15 Years’ Jail For Woman Who Wrote ‘Mahsa Amini’ On Piece Of Paper

A court in Iran has jailed a young Kurdish woman for 15 years simply for holding up a piece of paper with ‘Mahsa Amini’ written on it.

Marziyeh Yousefzadeh, 26, poses in an undated photo. Marziyeh Yousefzadeh who was arrested on Sept. 19, 2022, for holding a single-person protest in Tehran, was sentenced to 15 years in prison. (Newsflash)

Police in Tehran seized 26-year-old Marzieh Yousefzadeh as she carried out her one-woman protest on Keshavarz Boulevard on 19th September.

Officials remanded her in custody at the grim Qarchak Prison, where health conditions and sanitation are alleged to be poor.

She appeared before the 15th branch of the Islamic Revolutionary Court in Tehran, whose head is the notorious judge Abolqasem Salavati.

Salavati has been accused of frequently handing lengthy jail terms, lashes, or death to journalists, lawyers, political activists, and ethnic and religious minorities.

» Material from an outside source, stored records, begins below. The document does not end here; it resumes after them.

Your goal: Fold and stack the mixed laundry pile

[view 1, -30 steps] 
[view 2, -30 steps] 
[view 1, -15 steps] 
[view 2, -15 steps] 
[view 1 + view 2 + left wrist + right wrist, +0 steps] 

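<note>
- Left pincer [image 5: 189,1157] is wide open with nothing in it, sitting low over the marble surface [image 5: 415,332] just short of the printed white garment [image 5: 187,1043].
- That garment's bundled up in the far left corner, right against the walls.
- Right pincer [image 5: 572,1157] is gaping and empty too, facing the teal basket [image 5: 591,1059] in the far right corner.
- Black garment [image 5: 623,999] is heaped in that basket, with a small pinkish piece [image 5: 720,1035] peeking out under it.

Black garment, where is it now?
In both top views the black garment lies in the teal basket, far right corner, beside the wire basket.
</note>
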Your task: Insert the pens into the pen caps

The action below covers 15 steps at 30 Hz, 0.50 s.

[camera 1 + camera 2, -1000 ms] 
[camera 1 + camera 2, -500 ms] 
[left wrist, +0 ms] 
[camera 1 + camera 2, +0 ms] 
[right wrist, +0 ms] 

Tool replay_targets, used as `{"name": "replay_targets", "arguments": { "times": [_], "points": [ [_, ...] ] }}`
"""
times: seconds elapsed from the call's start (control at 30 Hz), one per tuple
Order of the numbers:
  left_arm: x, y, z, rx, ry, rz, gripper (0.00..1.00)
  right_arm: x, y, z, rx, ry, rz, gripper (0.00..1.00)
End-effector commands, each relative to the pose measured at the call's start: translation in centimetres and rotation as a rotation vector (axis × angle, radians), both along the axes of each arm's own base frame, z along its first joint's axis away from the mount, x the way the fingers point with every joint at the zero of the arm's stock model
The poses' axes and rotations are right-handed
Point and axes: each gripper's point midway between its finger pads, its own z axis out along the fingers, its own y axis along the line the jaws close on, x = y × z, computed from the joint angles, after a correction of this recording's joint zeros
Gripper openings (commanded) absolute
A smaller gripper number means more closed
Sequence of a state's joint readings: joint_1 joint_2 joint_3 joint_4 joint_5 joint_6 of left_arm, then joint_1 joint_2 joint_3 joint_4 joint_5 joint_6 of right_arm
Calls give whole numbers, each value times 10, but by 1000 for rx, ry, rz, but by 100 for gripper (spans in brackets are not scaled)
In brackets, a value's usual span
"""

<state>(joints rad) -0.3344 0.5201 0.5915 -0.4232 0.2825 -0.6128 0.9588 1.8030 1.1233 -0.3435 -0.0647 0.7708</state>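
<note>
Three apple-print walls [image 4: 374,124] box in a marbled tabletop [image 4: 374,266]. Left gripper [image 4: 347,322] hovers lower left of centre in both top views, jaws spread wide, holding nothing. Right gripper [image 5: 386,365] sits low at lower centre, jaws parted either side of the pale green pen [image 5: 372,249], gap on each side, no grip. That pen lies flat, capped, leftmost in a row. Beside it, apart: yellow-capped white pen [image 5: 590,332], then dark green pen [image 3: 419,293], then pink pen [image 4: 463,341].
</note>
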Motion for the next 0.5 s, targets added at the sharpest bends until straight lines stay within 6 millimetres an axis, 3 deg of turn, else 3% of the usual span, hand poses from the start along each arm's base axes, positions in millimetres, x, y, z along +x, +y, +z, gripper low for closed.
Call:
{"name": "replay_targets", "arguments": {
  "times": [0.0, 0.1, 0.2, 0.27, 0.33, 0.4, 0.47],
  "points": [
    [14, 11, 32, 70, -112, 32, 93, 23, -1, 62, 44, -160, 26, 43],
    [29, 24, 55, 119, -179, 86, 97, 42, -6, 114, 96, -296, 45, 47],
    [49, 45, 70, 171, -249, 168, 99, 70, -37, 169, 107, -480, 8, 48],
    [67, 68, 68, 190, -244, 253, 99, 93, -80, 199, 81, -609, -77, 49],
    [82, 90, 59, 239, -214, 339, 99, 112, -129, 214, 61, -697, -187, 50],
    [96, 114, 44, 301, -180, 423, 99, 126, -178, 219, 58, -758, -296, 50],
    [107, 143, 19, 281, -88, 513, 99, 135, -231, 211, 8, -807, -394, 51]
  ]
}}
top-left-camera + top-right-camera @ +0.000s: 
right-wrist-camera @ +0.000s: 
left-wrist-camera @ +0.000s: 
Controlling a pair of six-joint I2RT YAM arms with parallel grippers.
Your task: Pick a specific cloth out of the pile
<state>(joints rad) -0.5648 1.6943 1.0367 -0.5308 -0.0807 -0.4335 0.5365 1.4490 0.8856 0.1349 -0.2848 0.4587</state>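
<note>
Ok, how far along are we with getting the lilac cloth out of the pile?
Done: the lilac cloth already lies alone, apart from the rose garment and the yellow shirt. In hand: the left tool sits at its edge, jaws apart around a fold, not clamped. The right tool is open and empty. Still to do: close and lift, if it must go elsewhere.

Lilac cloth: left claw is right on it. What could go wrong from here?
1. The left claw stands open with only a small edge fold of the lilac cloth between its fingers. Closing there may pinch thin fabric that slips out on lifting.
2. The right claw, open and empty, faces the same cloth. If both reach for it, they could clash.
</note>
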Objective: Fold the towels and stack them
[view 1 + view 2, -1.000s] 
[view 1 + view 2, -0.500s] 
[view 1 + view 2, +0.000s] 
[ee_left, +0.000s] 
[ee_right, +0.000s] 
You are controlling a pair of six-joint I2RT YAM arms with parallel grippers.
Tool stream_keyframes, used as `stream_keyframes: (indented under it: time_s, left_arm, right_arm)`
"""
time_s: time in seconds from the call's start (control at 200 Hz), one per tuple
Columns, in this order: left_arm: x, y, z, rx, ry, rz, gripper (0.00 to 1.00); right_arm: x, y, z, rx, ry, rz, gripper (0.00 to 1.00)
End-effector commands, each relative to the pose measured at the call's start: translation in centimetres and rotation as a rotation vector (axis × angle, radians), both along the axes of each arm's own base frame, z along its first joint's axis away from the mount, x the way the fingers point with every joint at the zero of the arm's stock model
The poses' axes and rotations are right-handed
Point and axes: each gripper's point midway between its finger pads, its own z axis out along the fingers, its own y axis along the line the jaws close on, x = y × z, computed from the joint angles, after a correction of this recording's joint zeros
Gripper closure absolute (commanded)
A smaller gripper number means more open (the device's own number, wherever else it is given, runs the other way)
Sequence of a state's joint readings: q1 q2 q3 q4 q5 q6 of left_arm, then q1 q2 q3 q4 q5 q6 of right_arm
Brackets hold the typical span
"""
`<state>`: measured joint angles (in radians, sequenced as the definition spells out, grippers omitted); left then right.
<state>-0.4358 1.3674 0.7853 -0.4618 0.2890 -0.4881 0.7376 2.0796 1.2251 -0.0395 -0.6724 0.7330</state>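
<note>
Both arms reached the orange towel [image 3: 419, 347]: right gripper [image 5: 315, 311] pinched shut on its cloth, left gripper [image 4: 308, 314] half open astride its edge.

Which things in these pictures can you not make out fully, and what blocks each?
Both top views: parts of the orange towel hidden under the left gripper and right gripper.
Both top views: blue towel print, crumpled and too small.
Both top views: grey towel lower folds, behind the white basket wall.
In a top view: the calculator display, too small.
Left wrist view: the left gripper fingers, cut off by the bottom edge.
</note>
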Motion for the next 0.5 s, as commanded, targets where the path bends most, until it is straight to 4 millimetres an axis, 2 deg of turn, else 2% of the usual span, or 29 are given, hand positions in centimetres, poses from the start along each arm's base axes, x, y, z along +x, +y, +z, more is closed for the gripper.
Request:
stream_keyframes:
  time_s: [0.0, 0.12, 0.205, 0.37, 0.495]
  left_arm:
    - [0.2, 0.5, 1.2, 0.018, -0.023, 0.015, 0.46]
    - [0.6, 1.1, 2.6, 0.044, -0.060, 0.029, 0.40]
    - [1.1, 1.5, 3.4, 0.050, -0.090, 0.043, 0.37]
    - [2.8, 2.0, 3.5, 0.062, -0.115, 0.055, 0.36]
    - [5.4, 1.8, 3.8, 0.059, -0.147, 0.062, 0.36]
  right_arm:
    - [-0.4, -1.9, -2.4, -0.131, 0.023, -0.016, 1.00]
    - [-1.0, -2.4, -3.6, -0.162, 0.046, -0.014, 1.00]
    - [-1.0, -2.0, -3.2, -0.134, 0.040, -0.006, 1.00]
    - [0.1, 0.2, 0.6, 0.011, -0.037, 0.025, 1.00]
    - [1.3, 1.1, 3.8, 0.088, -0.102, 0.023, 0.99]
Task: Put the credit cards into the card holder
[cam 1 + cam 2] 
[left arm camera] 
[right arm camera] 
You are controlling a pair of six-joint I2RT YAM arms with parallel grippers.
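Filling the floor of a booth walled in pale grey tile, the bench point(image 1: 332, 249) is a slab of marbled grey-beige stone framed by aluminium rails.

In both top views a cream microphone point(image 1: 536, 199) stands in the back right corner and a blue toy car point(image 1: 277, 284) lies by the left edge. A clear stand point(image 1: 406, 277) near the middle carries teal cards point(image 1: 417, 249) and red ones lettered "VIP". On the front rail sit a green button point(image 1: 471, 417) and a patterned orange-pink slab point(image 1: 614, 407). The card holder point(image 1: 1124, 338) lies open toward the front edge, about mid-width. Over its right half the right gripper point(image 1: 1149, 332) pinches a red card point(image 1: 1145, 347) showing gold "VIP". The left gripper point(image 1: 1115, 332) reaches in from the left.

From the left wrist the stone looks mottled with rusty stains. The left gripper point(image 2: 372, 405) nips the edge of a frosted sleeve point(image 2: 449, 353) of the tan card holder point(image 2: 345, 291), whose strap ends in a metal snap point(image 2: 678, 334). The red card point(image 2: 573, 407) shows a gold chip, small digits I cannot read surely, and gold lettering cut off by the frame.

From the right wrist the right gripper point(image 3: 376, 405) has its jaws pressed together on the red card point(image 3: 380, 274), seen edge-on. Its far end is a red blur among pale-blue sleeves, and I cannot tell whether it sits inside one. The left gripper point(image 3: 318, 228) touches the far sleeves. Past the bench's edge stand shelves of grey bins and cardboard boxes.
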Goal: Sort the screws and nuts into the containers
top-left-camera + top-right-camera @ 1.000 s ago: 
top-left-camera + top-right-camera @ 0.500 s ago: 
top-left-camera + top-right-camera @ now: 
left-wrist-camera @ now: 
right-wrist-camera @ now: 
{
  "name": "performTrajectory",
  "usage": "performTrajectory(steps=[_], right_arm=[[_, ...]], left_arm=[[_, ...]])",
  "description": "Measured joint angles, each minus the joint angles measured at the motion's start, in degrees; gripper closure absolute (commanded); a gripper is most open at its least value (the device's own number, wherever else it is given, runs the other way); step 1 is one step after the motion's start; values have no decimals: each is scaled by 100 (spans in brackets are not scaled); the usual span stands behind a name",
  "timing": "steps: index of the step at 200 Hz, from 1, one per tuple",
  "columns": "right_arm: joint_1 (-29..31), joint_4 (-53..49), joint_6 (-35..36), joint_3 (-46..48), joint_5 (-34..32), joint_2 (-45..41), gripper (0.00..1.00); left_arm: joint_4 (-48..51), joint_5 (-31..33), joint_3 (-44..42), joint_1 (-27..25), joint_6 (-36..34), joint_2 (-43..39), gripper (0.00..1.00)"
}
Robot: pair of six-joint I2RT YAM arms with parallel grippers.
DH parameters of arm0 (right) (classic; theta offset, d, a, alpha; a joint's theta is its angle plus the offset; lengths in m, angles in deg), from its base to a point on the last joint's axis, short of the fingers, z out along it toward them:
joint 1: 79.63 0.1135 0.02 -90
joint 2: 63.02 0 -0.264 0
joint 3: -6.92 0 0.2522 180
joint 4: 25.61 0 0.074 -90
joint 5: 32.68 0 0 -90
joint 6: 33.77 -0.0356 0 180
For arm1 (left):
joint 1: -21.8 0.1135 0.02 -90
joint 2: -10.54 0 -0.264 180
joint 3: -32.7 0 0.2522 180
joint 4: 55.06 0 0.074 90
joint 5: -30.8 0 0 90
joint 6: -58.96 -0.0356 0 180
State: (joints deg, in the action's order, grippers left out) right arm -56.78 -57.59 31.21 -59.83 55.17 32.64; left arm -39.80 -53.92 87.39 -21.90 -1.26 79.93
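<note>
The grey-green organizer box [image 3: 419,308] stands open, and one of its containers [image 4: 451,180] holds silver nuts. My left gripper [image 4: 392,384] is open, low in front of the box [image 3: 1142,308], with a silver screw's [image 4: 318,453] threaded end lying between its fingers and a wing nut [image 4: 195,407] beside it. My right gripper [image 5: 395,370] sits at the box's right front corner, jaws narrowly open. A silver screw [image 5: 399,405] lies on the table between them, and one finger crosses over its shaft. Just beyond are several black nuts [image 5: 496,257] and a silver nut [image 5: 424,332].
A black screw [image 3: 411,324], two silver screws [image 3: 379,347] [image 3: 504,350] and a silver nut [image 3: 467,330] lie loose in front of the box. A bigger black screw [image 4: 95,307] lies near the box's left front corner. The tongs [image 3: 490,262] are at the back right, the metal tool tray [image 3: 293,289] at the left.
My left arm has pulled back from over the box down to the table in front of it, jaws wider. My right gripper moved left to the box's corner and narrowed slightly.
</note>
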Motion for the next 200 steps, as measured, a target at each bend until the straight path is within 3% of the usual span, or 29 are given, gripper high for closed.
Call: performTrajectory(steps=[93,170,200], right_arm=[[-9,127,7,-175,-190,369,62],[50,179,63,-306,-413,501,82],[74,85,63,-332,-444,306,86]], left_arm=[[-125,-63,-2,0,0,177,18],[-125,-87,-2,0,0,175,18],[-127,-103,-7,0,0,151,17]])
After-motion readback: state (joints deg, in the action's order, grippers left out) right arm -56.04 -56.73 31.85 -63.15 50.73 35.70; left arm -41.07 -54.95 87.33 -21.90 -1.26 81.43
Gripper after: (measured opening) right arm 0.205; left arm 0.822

In one notorious case in 2014, he sentenced a man named Mohsen Amiraslani to be hanged for “heresy because he rejected the tale of Jonah and the Whale”.

Marziyeh Yousefzadeh, 26, poses in an undated photo. Marziyeh Yousefzadeh who was arrested on Sept. 19, 2022, for holding a single-person protest in Tehran, was sentenced to 15 years in prison. (Newsflash)

He is sanctioned by the EU and the US Treasury Department.

It is believed Salavati himself handed Marzieh her sentence on 16th November. The charge or charges she was convicted of remain unclear.

Marzieh hails from Mahabad, West Azerbaijan Province, and is an ethnic Kurd. Kurdish people are Iran’s third-largest ethnic group, after Persians and Azeris.

Iranian minorities are believed by many human rights groups to disproportionately suffer from state repression.

Twenty-two-year-old Mahsa, whose death at the hands of morality police in September sparked the current wave of protests in Iran, was also Kurdish.

According to reports, Marzieh’s only family member is her mother, who lives in Kurdistan Province.

Foreign-based opposition media said her friends have been warned against commenting on the case.

The ongoing protests in Iran have so far claimed at least 342 lives, including 43 children, and injured at least 1,160, according to independent estimates.

Five protesters have been sentenced to death.